A exposição no Museu de Arte de Zurique se concentra em objetos estáticos. Mas para Signer, o foco de suas esculturas é o momento de mudança. Ele também se interessa por formas sutis de transformação: isso fica claro em uma ação na qual Signer deixou um pavio queimar do cantão (estado) de Appenzell ao cantão de St. Gallen por 35 dias. No caminho, ela acendeu 200 pequenos cones de pólvora preta. Mas o “big bang” nunca ocorreu. A escultura mostrava uma coisa acima de tudo: uma longa espera.
Suas obras muitas vezes parecem fugas grandiosas da vida cotidiana. Em uma delas, ele amarra dois guarda-chuvas com fita adesiva durante uma tempestade, de modo que um deles avança na frente do outro, impulsionado pelo vento, e o outro o segue relutantemente. Juntos, eles correm para longe de seu criador.
Libertador das coisas
Uma história que quase toda criança suíça leu em algum momento na escola conta a história de um velho entediado com a vida, tanto que grita com raiva: “Algo precisa mudar”. Ele começa a renomear as coisas ao seu redor; agora ele chama a cama de “quadro”, a mesa de “tapete” e a cadeira de “despertador”.
A história termina melancolicamente, em confusão de linguagem e solidão. O texto do escritor suíço Peter Bichsel apareceu durante a revolta de 1968 como uma história infantil para adultos cheia de raiva lacônica.
As obras de Signer têm algo antiautoritário de forma semelhante. Mas ele dá mais liberdade aos objetos. Signer não apenas os renomeia, e ele também não os utiliza como Marcel Duchamp usou seu mictório, ele os usa como fonte de inspiração para um comentário sobre a percepção.
“Na obra de Signer, os objetos se tornam personagens; a mesa se torna um marinheiro no Oceano Ártico, e outros objetos começam a voar. As coisas se libertam de seu contexto de significado; estas são, em certo sentido, minirrevoluções”, diz Mirjam Varadinis, curadora da exposição atual.

O próprio Signer descreve as coisas em diferentes “estados agregados”: “Há a mesa voadora, a mesa flutuante; não é arbitrária; muitas vezes tenho que pensar sobre isso antes de fazer algo com uma mesa.”
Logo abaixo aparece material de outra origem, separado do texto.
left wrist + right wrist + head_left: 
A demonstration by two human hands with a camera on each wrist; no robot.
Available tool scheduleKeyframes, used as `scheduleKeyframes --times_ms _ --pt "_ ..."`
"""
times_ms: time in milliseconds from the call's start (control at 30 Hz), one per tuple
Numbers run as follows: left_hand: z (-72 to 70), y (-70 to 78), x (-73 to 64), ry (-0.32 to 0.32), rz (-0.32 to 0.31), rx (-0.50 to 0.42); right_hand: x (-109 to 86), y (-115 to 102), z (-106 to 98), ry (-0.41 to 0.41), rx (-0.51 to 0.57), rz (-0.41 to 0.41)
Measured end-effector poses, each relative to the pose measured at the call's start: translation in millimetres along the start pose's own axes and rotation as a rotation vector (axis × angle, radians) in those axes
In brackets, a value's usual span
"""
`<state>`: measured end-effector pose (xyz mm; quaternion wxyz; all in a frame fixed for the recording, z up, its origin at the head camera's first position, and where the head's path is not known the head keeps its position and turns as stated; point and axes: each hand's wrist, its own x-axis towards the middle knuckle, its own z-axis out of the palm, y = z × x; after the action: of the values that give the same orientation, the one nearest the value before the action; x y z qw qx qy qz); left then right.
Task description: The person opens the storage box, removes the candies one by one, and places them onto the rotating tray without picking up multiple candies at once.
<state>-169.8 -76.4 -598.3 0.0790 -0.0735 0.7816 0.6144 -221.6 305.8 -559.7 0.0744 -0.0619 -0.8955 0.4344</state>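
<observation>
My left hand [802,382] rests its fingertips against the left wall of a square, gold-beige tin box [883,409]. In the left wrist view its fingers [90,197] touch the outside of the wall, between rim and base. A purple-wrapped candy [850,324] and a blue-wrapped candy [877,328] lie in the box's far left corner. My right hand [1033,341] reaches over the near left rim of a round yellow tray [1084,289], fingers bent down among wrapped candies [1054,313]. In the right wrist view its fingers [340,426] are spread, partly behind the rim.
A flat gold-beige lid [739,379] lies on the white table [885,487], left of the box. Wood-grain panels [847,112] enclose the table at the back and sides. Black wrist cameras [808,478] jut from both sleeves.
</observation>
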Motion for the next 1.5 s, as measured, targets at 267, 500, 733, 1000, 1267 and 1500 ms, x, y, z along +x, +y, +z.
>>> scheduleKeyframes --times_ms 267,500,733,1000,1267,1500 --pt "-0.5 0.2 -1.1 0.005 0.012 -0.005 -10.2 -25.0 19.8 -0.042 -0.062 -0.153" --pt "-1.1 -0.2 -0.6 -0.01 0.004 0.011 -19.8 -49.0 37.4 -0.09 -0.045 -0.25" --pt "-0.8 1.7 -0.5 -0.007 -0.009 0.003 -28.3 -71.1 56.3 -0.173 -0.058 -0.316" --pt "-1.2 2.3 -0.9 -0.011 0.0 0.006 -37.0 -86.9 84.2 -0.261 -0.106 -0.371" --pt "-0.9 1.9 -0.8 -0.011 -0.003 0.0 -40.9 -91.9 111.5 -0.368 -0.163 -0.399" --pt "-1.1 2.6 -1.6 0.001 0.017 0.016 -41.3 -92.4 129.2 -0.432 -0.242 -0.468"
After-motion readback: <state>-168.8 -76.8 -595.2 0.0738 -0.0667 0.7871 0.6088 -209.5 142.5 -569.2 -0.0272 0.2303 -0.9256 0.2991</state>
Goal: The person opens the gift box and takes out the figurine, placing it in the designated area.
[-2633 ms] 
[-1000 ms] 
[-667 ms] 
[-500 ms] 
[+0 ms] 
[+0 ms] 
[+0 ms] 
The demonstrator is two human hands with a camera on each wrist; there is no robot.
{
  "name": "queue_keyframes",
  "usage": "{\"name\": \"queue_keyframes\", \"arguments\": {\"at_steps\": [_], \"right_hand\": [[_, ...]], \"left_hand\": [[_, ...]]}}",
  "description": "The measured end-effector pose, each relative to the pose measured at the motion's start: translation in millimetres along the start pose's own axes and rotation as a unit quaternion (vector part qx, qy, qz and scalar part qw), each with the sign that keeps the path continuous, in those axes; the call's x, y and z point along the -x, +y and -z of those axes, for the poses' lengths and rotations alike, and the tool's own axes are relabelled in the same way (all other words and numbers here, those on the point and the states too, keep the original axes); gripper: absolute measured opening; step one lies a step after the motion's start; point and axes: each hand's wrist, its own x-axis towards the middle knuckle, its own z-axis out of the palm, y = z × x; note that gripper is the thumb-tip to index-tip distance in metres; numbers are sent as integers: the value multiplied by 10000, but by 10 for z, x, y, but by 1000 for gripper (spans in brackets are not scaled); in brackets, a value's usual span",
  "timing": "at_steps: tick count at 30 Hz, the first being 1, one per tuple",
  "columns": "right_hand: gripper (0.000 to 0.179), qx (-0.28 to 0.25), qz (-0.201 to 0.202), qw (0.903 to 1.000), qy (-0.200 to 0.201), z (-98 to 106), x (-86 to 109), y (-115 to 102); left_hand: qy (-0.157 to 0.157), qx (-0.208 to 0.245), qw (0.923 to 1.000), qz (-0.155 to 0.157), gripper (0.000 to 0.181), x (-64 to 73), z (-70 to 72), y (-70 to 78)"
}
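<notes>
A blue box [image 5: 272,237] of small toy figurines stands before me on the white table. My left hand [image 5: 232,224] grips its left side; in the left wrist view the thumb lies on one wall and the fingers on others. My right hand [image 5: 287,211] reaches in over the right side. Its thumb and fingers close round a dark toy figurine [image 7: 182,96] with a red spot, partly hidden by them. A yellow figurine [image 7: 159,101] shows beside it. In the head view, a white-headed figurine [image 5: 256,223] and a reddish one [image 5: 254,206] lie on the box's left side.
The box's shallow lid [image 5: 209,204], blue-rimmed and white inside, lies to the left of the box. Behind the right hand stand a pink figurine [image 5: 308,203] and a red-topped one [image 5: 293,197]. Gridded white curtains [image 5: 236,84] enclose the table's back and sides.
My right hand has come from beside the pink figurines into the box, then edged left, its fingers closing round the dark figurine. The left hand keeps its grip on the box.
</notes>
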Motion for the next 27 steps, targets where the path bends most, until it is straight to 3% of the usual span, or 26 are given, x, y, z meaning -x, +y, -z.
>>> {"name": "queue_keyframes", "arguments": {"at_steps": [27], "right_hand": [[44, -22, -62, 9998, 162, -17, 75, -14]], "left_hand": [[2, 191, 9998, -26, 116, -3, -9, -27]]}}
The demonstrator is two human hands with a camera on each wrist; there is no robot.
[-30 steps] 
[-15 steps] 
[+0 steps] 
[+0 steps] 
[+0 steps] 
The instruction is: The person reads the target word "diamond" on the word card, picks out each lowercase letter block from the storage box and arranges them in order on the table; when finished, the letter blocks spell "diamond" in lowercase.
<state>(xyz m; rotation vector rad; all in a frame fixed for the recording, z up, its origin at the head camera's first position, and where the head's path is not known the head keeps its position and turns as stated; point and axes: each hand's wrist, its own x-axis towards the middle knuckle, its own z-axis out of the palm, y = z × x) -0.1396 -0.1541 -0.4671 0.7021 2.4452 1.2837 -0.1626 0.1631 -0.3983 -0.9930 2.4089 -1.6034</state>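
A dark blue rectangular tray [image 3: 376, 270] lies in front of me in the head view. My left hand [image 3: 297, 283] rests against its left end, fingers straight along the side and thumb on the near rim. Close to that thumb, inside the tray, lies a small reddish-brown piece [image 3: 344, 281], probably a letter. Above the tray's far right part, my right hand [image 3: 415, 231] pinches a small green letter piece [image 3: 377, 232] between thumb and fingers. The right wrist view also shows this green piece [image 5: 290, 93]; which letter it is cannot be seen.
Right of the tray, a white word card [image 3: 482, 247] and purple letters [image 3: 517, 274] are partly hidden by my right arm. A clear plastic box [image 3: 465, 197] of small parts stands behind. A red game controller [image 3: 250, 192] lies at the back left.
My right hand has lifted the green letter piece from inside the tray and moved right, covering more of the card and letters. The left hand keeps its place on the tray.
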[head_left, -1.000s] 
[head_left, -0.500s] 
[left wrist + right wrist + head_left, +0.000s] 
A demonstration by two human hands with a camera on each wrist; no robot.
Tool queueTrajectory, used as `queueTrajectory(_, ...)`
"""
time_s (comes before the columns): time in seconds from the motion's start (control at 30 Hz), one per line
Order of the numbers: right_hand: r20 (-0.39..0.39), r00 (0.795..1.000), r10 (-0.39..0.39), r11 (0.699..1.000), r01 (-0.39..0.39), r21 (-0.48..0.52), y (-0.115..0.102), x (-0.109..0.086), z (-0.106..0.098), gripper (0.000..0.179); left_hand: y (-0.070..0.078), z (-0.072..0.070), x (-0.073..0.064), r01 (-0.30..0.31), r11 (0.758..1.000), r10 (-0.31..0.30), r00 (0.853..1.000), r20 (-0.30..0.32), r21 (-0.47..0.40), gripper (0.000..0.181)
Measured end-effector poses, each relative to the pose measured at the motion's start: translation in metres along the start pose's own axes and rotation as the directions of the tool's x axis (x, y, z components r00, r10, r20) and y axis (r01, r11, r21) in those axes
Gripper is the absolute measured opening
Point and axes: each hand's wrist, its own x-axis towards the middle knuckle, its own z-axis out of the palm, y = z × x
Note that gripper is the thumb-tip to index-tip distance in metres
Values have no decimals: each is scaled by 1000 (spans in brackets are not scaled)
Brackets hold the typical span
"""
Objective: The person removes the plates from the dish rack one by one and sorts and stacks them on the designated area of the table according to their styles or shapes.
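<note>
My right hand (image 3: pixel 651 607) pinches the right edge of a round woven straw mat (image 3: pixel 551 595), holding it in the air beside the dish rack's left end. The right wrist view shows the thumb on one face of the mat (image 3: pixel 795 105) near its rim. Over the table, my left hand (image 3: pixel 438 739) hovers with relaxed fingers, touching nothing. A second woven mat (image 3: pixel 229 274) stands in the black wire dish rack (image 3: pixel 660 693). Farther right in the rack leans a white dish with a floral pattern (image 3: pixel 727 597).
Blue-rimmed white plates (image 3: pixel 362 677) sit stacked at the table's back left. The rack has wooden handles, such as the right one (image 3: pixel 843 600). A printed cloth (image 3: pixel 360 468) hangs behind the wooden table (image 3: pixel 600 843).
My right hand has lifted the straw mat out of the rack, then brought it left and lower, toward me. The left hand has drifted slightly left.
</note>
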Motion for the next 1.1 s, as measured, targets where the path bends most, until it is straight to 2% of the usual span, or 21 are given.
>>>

Uma mesa assim também é algo multifacetado: “A mesa de que preciso não é uma mesa elegante; é uma mesa de cozinha familiar, um símbolo da família. Tomamos sopa, conversamos, temos problemas, financeiros e outros.”
Às vezes ele explode a mesa, às vezes ele deixa que ela seja sequestrada por balões ou pilotada por drones. Às vezes, ele deixa a mesa ir à deriva: “Nunca mais vi aquela mesa. Só que as ondas se moveram, em algum momento ela deve ter afundado, no fundo do mar, eu a deixei à própria sorte, eu a abandonei.” E você tem até a impressão de ouvir um toque de arrependimento quando ele diz isso.